* Exercise goal: Pictures aside, the output must consist of the lines from the one containing "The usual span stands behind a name" through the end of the data, reproduced exactly.

* Dataset excerpt:
*-*-*

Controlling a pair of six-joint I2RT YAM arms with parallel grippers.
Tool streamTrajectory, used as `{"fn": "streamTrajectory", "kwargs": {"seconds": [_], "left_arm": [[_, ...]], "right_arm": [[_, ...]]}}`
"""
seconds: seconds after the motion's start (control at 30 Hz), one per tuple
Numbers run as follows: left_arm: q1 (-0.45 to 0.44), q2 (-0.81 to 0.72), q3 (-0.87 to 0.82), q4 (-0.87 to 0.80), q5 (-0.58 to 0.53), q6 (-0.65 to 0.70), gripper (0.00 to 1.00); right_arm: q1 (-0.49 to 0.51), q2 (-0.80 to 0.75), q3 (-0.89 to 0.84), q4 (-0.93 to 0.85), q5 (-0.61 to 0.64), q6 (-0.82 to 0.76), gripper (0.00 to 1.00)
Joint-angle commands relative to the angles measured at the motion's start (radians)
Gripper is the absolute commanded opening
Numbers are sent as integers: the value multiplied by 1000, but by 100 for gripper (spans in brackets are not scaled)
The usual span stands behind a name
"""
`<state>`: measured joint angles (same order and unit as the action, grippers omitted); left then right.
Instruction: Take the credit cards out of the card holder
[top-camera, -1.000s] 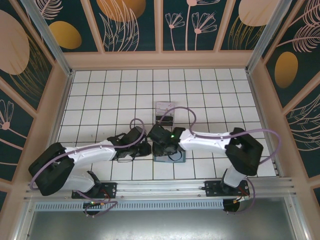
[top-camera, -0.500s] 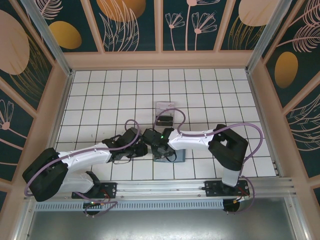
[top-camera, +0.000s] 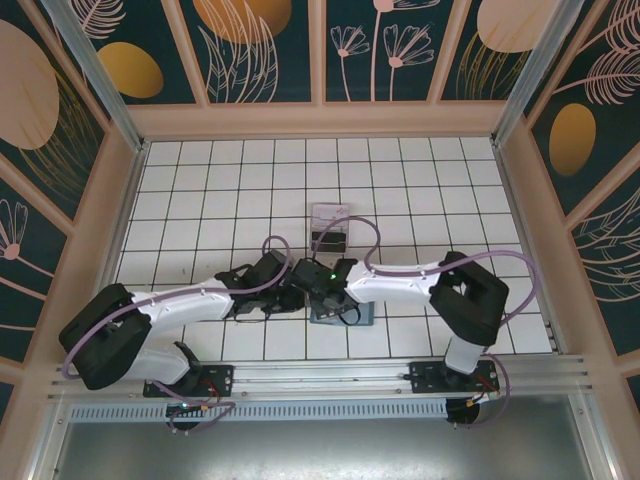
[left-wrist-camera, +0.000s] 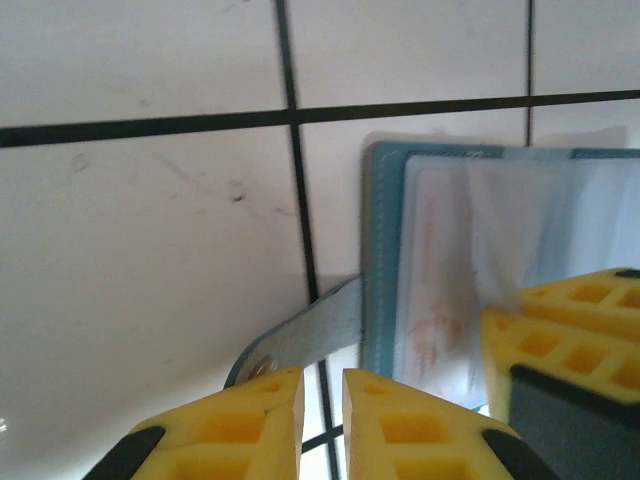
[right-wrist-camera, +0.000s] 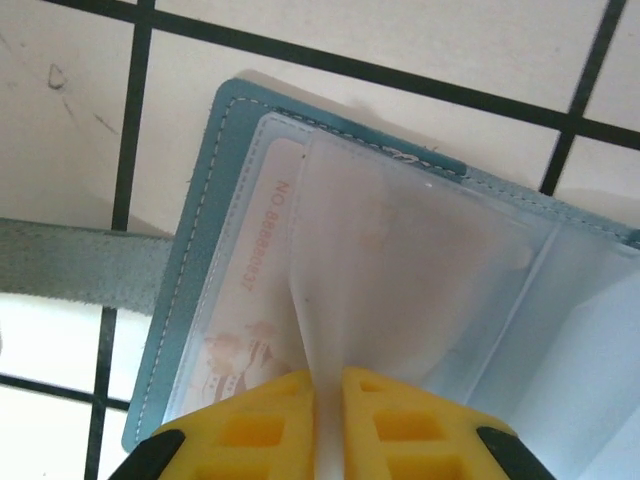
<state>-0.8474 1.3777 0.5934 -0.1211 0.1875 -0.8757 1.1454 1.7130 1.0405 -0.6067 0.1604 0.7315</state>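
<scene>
The small flat blue-grey folding card holder (top-camera: 352, 314) is seen lying open on the white tiled table (top-camera: 200, 200), close to its near edge, with both arms met over it. A translucent plastic sleeve (right-wrist-camera: 400, 270) of the holder is pinched between the closed yellow fingers of the right gripper (right-wrist-camera: 328, 380). The pale pinkish-white credit card (right-wrist-camera: 250, 300) is left flat in its pocket beneath. The jaws of the left gripper (left-wrist-camera: 322, 380) are drawn nearly together at the end of the holder's grey tab (left-wrist-camera: 310, 325); whether the tab is actually clamped cannot be told. A dark rectangle (top-camera: 328, 240), possibly another card, is seen in the clear ridged plastic tray (top-camera: 330, 212) just beyond.

Trouble is likely if the sleeve is pulled. The whole holder could be lifted or dragged, or the sleeve strained, with no card drawn out. If the tab is not firmly held down, the holder could be slid off its spot by the same pull.
</scene>
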Motion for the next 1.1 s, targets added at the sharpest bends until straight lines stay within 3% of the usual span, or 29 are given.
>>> {"fn": "streamTrajectory", "kwargs": {"seconds": [0.0,0.6,0.77,0.9,1.07], "left_arm": [[-3,32,44,21,51,24,18],[-102,274,224,-14,94,36,17],[-118,315,286,-30,102,45,17],[-129,331,319,-38,107,50,17],[-136,378,362,-54,109,59,17]], "right_arm": [[3,-94,-57,90,16,22,13],[-108,-449,-450,444,-140,80,13],[-111,-505,-470,424,-140,94,21],[-116,-579,-450,336,-66,111,31],[-132,-654,-433,258,-26,120,33]]}}
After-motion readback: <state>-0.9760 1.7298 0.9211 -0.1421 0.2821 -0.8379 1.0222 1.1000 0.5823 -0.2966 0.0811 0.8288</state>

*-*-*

* Task answer:
The usual span stands behind a name
"""
`<state>`: measured joint angles (same order and unit as the action, grippers omitted); left then right.
Instruction: Take the credit cards out of the card holder
[top-camera, -1.000s] 
[top-camera, -0.500s] 
[top-camera, +0.000s] 
[left-wrist-camera, +0.000s] 
[right-wrist-camera, +0.000s] 
<state>-0.8474 1.3777 0.5934 -0.1211 0.1875 -0.8757 1.1454 1.7130 1.0405 -0.6067 0.1604 0.7315</state>
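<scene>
The small flat blue-grey folding card holder (top-camera: 352, 314) is seen lying open on the white tiled table (top-camera: 200, 200), close to its near edge, with both arms met over it. A translucent plastic sleeve (right-wrist-camera: 400, 270) of the holder is pinched between the closed yellow fingers of the right gripper (right-wrist-camera: 328, 380). The pale pinkish-white credit card (right-wrist-camera: 250, 300) is left flat in its pocket beneath. The jaws of the left gripper (left-wrist-camera: 322, 380) are drawn nearly together at the end of the holder's grey tab (left-wrist-camera: 310, 325); whether the tab is actually clamped cannot be told. A dark rectangle (top-camera: 328, 240), possibly another card, is seen in the clear ridged plastic tray (top-camera: 330, 212) just beyond.

Trouble is likely if the sleeve is pulled. The whole holder could be lifted or dragged, or the sleeve strained, with no card drawn out. If the tab is not firmly held down, the holder could be slid off its spot by the same pull.
</scene>
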Motion for the next 1.1 s, targets added at the sharpest bends until straight lines stay within 3% of the usual span, or 29 are given.
>>> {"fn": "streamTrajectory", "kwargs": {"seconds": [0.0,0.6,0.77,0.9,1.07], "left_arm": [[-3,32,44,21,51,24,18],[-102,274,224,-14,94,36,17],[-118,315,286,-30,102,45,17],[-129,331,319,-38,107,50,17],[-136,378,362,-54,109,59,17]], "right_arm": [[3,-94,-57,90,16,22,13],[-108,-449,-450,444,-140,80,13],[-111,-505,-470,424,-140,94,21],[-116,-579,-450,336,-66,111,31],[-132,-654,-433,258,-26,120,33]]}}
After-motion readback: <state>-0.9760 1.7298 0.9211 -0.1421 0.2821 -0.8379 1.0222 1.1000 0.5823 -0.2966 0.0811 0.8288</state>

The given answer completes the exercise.